US Q1 GDP STAYS IN CONTRACTION MODE
The contraction in GDP in the first quarter of 2025 is for real. The first advance estimate of US Q1GDP showed -0.3% contraction, while the second estimate shows marginally improvement at -0.2%. The moral of the story is; the contraction is for real! The fall in GDP was largely an outcome of a spike in imports, which is what the data also shows.
Economists believe this could be a one-off event as importers front-ended imports ahead of the tariffs. A lot will depend on whether and how tariffs pan out. If we were to compare the first estimate with the second estimate of US Q1GDP, the 10 bps improvement is largely due to improved investments, even as consumption has seen additional stress.
CONSUMPTION AND GOVERNMENT SPENDING FALTERS IN Q1
Interestingly, with the DOGE initiative and Trump trying to prune government costs, even government spending contracted in the first quarter. The goal of lower imports and a lower trade deficit has, perhaps, been partially achieved, but this has been achieved at the cost of contraction in GDP. The question is; whether it was worth it?
This is the first negative quarter for US real GDP, since Q1-2022. Back then, the real GDP was hit by a sharp spike in inflation. In Q1-2025, real GDP is in negative zone despite very low levels of inflation; which is an area of concern. For Q1-2025, non-durable goods grew at 2.2% and services at 1.7%. However, durable goods GDP put pressure, contracting -3.8%.
PCE INFLATION FALLS 60 BPS IN TWO MONTHS
The personal consumption expenditure (PCE) inflation is announced towards the end of the month, unlike CPI inflation that is announced in the middle of the month. The Fed uses PCE inflation as the benchmark for deciding on rate action. PCE inflation looks at inflation from the perspective of personal financial consumption. Thus, it factors in prices and spending habits; making it more reliable as an indicator for Fed policy.
When reciprocal tariffs were announced by Trump, there were concerns that higher import tariffs would escalate inflation in the US. After all, the US economy runs a large trade deficit. However, in reality, the US government put reciprocal tariffs on hold for 90 days and in the last 2 months, the PCE inflation has fallen by 60 bps from 2.7% in Feb-25 to 2.1% in Apr-25.
WHAT PULLED DOWN PCE INFLATION TO 2.1% IN APRIL 2025?

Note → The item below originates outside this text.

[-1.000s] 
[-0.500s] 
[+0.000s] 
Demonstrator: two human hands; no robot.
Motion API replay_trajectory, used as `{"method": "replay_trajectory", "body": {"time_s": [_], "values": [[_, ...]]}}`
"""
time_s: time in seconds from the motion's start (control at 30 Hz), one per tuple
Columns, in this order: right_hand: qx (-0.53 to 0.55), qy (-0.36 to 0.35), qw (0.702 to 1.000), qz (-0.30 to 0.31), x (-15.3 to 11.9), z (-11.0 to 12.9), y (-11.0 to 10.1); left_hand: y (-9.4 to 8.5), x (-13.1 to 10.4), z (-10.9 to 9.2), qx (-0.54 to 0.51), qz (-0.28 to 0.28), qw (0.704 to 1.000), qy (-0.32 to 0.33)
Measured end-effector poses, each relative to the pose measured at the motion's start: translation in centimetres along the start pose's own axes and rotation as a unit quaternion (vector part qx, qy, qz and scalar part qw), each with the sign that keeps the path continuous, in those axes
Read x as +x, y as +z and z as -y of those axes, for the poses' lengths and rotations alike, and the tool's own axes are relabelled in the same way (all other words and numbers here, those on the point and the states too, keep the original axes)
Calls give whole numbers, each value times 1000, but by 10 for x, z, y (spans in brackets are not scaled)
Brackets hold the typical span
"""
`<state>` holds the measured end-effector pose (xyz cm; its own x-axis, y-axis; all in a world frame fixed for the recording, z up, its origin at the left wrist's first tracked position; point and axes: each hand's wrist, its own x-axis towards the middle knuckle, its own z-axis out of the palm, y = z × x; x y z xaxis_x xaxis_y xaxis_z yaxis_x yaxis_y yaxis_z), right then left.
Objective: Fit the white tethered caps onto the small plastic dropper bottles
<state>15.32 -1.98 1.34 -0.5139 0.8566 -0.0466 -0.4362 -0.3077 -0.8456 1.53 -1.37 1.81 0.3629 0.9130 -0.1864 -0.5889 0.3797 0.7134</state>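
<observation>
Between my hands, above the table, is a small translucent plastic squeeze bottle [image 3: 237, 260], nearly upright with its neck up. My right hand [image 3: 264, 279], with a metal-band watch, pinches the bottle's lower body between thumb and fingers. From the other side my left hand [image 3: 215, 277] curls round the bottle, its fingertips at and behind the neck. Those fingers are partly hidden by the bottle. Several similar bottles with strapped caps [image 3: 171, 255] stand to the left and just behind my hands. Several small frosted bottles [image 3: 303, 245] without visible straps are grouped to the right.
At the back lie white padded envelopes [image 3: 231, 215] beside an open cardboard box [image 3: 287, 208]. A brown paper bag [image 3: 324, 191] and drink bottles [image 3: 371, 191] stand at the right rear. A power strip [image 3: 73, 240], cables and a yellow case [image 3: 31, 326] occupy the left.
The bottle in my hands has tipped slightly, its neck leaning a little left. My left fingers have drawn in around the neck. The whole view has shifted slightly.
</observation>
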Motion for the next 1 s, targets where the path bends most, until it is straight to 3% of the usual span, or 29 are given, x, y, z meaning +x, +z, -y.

If one looks at the break-up of PCE inflation in April, it was driven by direction of consumer spending. For instance, consumer spending is higher in services like housing, healthcare, food services, accommodation, and transport. Goods saw contraction in consumption spending due to lower spending on food & beverages, clothing & footwear, motor vehicles, and recreational goods. Financial services was one of the few services contracting in April.
What explains the 50 bps fall in PCE inflation in last 2 months. Core inflation fell from 2.9% to 2.5% in this period, while food inflation moved higher from 1.5% to 1.9% in this period. However, the biggest trigger for the fall in PCE inflation in last 2 months has come from the Energy basket, which has moved from -1.2% in February 2025 to -5.5% in April 2025. Weak crude prices is making all the difference.
CME FEDWATCH – STICKS TO 2 RATE CUTS IN 2025
Ideally, lower PCE inflation and weak GDP should have raised the probability of rate cuts, but that has not been the case. Here is a quick dekko.
Fed Meet | 200-225 | 225-250 | 250-275 | 275-300 | 300-325 | 325-350 | 350-375 | 375-400 | 400-425 | 425-450 |
Jun-25 | Nil | Nil | Nil | Nil | Nil | Nil | Nil | Nil | 2.2% | 97.8% |
Jul-25 | Nil | Nil | Nil | Nil | Nil | Nil | Nil | 0.5% | 22.0% | 77.6% |
Sep-25 | Nil | Nil | Nil | Nil | Nil | Nil | 0.3% | 14.3% | 57.8% | 27.6% |
Oct-25 | Nil | Nil | Nil | Nil | Nil | 0.2% | 8.1% | 38.5% | 41.0% | 12.3% |
Dec-25 | Nil | Nil | Nil | Nil | 0.1% | 5.7% | 29.4% | 40.3% | 20.8% | 3.7% |
Jun-26 | Nil | 0.1% | 1.4% | 6.8% | 17.9% | 27.9% | 26.4% | 14.6% | 4.4% | 0.5% |
Dec-26 | 0.3% | 1.5% | 5.5% | 13.6% | 22.6% | 25.5% | 19.1% | 9.1% | 2.5% | 0.3% |
Data source: CME Fedwatch
Here is what we read from the probability table.
Jerome Powell of the Fed has underlined time and again (including in the latest FOMC minutes) that the disruptive impact of tariffs could be very high. Hence, the Fed needs to keep weapons in its arsenal to fight inflation, should it spike post-tariffs. The most likely scenario at this juncture is an additional 50 bps rate cut by end of 2025 and another 25 bps rate cut by end of 2026.